• **Requirement**
Lower down are entries containing pictures. Copy exactly, without those pictures, the lines from the line with "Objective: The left" through the line with "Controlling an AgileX".

• **Working data**
[Start of section]

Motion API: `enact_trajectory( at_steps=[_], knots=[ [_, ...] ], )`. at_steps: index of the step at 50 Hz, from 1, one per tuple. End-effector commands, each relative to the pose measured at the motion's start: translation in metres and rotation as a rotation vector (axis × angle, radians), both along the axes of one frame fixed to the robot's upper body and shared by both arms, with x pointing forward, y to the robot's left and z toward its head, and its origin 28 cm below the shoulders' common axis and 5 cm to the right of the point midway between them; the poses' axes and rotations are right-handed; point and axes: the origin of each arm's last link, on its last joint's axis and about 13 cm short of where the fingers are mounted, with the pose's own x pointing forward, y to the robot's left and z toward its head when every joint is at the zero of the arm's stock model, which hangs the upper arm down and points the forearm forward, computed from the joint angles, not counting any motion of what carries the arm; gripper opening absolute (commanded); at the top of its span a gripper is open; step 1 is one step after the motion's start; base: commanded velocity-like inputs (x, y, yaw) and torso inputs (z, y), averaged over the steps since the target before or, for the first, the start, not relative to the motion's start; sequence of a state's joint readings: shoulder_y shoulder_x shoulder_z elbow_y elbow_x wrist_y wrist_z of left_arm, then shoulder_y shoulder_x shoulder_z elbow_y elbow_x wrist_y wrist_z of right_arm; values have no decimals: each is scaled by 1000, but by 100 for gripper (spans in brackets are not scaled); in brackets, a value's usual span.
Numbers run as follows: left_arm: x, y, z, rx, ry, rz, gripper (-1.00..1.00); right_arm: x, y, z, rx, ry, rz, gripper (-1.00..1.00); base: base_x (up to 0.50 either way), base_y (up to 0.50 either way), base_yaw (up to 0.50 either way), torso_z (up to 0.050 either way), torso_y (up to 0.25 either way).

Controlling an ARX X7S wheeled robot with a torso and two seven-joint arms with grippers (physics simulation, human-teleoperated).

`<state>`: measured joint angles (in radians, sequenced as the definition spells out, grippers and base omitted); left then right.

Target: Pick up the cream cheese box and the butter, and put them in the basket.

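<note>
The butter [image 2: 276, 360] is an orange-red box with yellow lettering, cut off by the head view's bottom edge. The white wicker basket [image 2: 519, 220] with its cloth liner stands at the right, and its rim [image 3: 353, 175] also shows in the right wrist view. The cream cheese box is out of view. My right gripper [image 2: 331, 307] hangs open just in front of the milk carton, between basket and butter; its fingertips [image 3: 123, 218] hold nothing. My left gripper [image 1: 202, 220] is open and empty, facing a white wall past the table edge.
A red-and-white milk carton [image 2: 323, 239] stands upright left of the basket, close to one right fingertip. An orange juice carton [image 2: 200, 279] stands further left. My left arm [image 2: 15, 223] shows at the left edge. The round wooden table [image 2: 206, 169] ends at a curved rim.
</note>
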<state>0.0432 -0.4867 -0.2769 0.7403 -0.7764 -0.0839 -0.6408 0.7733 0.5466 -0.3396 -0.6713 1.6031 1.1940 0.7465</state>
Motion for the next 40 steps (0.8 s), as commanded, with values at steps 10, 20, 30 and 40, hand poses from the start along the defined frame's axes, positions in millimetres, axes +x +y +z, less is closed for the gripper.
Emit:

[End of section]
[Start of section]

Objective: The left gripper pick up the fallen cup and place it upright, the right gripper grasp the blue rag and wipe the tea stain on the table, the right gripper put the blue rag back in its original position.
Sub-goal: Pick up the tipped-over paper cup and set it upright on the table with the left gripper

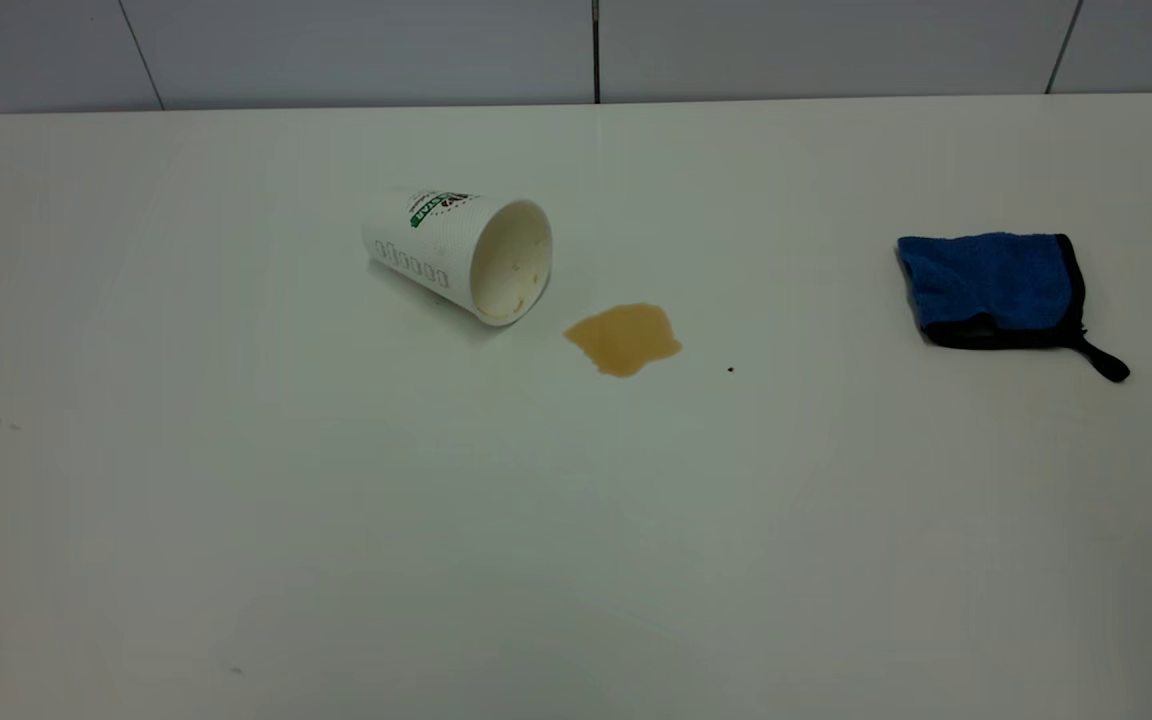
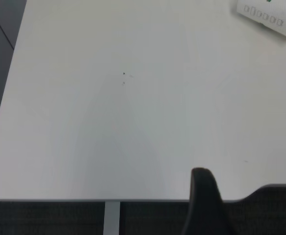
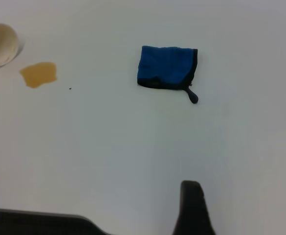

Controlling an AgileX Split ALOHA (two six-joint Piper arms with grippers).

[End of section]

• **Exercise response**
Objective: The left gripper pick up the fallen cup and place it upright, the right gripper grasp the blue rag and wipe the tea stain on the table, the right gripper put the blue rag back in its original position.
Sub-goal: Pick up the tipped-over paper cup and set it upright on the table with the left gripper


Controlling an AgileX Split ALOHA (two six-joint Piper arms with grippers).

There is nothing more to the output.